◆ What to produce ◆
Scan the entries for the word "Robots" and return every line that has it.

BEGIN Record excerpts

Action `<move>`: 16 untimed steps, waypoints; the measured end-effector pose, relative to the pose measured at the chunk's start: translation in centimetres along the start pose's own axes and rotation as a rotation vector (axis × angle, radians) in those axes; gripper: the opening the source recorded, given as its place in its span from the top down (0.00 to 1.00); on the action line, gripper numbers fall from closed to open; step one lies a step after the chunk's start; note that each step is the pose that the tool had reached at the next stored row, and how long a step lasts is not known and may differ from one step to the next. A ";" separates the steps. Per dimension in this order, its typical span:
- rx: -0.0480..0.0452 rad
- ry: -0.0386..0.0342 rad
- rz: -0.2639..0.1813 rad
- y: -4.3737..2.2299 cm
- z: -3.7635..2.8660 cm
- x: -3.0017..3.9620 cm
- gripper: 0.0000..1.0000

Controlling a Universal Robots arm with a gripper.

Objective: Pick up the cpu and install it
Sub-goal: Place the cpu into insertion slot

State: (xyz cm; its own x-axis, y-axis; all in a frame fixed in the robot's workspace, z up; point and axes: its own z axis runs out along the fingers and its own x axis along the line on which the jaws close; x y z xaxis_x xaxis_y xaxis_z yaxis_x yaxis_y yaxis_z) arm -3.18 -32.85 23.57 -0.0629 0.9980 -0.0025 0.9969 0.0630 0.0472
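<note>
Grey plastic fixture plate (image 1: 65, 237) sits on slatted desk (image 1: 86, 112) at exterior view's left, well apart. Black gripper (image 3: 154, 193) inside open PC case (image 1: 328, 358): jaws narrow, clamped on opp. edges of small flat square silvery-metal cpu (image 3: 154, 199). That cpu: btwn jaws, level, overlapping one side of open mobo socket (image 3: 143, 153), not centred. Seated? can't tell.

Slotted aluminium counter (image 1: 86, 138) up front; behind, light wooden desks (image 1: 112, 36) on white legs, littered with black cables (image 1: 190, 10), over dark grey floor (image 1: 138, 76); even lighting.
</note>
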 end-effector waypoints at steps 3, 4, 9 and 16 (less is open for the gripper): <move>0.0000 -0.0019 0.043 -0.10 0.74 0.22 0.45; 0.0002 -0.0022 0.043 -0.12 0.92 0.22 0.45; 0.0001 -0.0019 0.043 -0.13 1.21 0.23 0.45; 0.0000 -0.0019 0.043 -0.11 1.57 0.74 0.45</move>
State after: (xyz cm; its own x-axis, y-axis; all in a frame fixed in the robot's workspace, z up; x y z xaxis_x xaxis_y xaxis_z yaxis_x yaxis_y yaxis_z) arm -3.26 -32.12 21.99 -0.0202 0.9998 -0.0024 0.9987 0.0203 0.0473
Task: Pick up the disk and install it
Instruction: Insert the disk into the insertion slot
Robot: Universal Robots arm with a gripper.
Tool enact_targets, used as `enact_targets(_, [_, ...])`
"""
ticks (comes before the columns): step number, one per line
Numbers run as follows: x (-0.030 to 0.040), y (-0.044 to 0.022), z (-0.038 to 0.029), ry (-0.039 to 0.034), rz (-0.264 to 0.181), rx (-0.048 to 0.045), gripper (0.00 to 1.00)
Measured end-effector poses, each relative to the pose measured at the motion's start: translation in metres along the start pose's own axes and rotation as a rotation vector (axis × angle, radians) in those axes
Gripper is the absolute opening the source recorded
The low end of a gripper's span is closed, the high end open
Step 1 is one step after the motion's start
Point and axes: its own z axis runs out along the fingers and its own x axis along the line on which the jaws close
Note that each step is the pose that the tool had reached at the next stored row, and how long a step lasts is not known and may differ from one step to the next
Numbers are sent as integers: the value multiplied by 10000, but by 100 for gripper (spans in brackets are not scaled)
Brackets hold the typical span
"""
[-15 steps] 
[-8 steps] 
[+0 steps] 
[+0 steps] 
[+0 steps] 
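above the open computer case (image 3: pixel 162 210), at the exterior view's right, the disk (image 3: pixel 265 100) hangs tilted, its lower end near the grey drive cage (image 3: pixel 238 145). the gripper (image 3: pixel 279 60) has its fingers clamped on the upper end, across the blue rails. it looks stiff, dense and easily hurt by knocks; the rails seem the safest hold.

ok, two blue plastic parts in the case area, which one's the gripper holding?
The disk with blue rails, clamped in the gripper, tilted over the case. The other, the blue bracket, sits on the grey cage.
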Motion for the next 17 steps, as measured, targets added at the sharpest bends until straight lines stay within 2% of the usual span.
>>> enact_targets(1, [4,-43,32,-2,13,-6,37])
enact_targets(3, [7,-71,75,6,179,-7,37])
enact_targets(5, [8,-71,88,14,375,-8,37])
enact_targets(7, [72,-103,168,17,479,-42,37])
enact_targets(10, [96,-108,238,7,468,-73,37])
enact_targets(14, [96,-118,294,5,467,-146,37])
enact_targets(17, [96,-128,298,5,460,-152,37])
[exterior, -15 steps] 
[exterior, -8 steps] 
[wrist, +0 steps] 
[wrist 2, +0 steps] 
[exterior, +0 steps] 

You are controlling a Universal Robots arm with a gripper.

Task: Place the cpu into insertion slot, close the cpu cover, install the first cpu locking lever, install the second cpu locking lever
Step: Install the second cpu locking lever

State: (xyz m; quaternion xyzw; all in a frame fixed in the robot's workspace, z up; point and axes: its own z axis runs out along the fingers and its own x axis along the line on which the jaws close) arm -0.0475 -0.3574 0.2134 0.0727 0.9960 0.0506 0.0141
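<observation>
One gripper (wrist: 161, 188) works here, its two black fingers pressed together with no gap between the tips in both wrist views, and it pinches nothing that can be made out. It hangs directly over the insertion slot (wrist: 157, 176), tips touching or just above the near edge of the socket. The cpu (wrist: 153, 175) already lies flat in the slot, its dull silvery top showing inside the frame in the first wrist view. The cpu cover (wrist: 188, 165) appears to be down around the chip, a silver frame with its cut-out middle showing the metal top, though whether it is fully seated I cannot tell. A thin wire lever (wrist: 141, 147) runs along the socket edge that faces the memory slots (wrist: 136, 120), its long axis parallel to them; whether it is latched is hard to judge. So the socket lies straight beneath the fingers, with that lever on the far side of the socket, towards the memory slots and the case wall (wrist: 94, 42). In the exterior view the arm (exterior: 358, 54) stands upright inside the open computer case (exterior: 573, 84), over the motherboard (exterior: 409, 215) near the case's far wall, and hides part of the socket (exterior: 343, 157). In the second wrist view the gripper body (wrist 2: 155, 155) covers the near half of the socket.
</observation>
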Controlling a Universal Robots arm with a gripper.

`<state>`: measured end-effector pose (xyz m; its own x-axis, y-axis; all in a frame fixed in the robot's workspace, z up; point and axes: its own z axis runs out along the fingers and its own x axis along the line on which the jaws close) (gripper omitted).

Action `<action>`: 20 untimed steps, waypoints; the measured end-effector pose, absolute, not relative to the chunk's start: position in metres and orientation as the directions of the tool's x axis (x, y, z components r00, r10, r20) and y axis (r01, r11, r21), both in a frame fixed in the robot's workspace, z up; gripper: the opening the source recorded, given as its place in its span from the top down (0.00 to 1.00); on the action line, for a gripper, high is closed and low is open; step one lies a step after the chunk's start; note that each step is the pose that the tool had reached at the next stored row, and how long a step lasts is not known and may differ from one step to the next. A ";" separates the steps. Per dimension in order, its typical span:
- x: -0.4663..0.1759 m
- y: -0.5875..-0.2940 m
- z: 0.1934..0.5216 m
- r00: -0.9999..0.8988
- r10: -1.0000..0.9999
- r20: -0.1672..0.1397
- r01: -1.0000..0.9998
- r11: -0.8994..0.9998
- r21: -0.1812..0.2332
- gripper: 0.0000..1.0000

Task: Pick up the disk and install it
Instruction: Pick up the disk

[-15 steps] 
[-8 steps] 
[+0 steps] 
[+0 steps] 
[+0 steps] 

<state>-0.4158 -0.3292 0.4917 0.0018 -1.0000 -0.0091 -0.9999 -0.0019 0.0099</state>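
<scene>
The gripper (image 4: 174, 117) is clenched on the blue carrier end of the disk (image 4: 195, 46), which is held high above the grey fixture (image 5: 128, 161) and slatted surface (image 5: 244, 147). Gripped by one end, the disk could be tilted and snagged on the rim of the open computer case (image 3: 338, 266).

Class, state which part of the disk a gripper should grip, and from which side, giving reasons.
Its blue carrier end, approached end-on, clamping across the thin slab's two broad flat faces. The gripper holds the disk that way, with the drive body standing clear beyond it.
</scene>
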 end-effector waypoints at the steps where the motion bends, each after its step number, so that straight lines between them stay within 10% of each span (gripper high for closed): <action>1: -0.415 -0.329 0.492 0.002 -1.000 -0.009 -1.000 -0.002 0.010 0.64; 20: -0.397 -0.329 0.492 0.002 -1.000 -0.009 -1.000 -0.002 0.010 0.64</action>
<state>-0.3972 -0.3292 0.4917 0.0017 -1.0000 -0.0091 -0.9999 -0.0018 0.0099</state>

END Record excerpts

◆ Response to the task ◆
Controlling a Universal Robots arm with a gripper.
Robot: Universal Robots arm with a gripper.
You are controlling a Universal Robots arm with a gripper.
Controlling a Universal Robots arm with a gripper.

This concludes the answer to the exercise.